I have allowed myself to be disregarded and walked on because I got used to it. I put on a strong facade well, but inside I have been terrified by life. I have been terrified at fucking up and doing the wrong thing, making the wrong decision, saying the wrong thing. Of course often this experience means I keep myself from doing what I need to or want to. Often this experience paralyzes me into inaction. Often this experience keeps me from showing my full and true self to those around me, even those close to me.

I am sick and tired of living my life this way. I’m done. I’ve been dedicating myself to opening up, to connection, to vulnerability, in an intentional and conscious way now for a couple of years, and working to find the right direction for many years before that, and now I’m ready.

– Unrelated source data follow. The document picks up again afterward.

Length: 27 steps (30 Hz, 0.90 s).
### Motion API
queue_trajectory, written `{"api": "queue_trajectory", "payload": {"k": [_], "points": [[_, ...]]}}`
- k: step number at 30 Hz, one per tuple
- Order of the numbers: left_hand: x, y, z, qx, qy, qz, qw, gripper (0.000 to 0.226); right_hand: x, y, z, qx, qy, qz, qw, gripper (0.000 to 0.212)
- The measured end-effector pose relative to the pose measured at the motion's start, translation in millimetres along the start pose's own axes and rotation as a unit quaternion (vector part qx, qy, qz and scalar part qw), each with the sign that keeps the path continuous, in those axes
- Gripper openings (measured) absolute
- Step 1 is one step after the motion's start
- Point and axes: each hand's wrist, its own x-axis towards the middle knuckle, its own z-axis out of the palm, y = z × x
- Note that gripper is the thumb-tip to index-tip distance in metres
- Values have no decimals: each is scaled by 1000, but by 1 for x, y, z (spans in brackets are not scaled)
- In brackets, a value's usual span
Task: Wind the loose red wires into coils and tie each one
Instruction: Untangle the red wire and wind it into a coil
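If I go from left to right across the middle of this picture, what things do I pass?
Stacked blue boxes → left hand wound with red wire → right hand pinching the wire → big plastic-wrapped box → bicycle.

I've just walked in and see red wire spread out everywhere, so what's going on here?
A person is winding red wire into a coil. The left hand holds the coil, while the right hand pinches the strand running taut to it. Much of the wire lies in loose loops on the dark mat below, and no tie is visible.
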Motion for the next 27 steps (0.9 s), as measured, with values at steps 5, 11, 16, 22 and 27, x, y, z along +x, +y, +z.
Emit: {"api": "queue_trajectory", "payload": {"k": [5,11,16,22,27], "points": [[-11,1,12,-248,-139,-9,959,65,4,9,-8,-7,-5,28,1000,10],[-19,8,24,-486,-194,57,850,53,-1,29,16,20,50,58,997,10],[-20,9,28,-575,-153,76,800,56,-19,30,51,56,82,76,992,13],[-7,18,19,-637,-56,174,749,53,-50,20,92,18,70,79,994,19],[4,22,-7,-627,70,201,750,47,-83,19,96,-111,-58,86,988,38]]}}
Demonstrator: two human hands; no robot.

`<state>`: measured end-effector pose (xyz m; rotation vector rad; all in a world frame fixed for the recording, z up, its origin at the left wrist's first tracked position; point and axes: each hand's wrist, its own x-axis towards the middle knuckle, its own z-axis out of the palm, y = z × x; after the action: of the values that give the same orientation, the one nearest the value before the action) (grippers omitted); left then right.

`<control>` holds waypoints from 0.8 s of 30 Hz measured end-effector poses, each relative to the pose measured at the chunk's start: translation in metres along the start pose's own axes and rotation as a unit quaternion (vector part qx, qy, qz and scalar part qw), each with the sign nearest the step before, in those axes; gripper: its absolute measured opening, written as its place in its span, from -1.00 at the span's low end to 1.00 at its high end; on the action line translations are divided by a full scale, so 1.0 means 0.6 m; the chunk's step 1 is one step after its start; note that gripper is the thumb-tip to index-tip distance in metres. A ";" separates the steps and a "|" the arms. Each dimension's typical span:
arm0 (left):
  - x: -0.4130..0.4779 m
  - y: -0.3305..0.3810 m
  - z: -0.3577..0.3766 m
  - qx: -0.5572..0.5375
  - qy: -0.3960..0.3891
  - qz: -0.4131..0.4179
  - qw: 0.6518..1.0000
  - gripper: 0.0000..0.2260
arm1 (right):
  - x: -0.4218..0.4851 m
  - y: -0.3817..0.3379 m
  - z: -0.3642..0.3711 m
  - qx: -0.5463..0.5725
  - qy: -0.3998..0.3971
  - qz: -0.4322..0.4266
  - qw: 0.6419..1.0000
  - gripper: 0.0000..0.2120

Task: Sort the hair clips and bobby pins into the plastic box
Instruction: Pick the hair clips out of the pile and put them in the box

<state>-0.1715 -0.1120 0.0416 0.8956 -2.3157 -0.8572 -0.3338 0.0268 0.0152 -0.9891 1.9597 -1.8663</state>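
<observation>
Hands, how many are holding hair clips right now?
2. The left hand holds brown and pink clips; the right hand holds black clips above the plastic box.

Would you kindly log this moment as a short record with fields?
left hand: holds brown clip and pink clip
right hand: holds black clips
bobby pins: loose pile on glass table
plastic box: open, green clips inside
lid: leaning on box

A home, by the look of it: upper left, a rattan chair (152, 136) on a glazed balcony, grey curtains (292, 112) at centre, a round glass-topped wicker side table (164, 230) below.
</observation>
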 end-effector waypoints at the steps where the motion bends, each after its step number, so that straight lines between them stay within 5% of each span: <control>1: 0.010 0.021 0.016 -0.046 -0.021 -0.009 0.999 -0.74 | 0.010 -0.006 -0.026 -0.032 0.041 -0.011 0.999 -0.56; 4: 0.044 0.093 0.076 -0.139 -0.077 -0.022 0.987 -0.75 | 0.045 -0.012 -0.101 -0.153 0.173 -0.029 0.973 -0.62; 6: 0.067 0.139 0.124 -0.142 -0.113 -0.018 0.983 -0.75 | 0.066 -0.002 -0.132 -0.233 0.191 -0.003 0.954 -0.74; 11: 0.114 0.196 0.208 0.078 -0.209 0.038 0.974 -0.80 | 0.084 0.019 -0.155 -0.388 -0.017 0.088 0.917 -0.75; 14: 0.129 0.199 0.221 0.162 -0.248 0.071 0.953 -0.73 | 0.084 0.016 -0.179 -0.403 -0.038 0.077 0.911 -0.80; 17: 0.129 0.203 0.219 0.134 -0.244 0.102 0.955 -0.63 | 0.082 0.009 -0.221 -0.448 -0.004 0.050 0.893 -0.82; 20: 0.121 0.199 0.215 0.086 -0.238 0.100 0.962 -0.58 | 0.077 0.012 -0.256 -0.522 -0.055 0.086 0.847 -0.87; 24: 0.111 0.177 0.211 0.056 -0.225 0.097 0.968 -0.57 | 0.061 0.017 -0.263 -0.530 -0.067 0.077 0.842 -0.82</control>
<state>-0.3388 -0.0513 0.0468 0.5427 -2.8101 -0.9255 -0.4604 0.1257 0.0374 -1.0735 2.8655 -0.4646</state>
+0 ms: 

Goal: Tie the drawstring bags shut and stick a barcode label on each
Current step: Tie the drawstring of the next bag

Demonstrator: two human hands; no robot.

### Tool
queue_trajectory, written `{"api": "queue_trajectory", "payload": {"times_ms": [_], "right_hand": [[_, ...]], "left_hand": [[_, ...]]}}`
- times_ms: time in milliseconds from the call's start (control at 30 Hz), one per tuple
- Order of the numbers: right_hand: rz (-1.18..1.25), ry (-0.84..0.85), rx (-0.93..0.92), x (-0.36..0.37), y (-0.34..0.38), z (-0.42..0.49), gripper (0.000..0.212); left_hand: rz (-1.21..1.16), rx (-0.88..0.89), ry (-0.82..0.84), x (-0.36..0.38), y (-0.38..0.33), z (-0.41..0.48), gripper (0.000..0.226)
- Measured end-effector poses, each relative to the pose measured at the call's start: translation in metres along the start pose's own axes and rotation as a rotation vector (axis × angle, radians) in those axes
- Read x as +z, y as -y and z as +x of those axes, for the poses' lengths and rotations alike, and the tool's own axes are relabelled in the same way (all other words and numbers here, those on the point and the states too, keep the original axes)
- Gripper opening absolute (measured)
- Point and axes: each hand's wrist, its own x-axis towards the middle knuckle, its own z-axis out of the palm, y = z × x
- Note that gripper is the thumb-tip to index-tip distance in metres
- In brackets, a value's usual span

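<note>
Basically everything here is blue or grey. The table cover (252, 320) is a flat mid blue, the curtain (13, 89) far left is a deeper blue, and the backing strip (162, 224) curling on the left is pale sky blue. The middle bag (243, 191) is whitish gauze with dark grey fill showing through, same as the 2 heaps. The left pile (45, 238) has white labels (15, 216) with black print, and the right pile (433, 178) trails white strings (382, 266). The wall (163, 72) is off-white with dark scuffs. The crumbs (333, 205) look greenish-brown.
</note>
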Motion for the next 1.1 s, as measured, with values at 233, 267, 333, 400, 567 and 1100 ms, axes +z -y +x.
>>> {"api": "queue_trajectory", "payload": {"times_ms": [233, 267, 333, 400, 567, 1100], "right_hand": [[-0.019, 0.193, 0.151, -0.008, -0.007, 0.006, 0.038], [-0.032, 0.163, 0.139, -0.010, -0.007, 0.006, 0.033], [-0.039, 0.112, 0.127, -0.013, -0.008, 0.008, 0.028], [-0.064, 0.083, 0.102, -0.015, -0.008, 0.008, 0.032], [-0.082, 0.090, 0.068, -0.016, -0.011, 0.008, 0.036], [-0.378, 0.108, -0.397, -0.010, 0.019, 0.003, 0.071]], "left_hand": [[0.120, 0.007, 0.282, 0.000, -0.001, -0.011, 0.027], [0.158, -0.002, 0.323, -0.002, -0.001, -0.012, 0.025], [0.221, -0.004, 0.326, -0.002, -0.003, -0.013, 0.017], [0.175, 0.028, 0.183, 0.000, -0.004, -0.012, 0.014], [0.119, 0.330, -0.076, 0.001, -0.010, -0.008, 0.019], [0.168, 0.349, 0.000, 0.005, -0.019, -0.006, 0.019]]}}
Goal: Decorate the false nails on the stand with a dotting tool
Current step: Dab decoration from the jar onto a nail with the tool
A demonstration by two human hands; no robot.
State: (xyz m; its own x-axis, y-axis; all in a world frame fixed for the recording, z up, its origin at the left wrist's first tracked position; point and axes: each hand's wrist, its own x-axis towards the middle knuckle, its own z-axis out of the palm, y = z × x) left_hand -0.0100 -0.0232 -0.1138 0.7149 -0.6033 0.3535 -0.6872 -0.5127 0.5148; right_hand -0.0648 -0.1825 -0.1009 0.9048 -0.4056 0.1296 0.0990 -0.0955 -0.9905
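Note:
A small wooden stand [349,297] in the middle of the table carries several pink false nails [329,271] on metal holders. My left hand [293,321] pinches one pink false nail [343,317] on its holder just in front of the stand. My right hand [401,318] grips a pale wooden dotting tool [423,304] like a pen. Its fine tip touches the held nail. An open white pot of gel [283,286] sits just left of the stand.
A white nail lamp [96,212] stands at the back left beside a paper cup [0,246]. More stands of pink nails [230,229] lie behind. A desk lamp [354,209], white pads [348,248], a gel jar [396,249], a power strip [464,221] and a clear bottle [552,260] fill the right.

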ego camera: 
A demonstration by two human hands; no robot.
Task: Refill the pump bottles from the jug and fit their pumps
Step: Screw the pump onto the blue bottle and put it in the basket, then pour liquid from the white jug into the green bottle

I’m ready to stop selling myself short and really embrace my strengths, rather than just focusing on my weaknesses and where I need to improve. I will still recognize those things, I will still work toward improvement, but I do not need to ignore the strengths in order to change the flaws. (In fact, I believe embracing the strengths will help me change the flaws; funny how that works.) I’m ready to stop cowering in the face of my own abilities.

I’m ready to stop inconveniencing myself for other people in hopes it will make them like me. What is inherent in that is the assumption that I’m not worthy of being liked, that I have to trick people into liking me because I am not good enough. I still want to offer my help to people and inconvenience myself for them at times, but to make it a common practice when first getting to know someone is just not useful. The reasons behind it are not useful.

A lot of these realizations come out of a relationship that blossomed and then wilted before I began to talk about it on here. I’ve had a draft of that up for months now and haven’t known what to say about it, which may have been a sign in and of itself. These are realizations I have needed to make for a long time, and there are more where these came from, but it’s a start.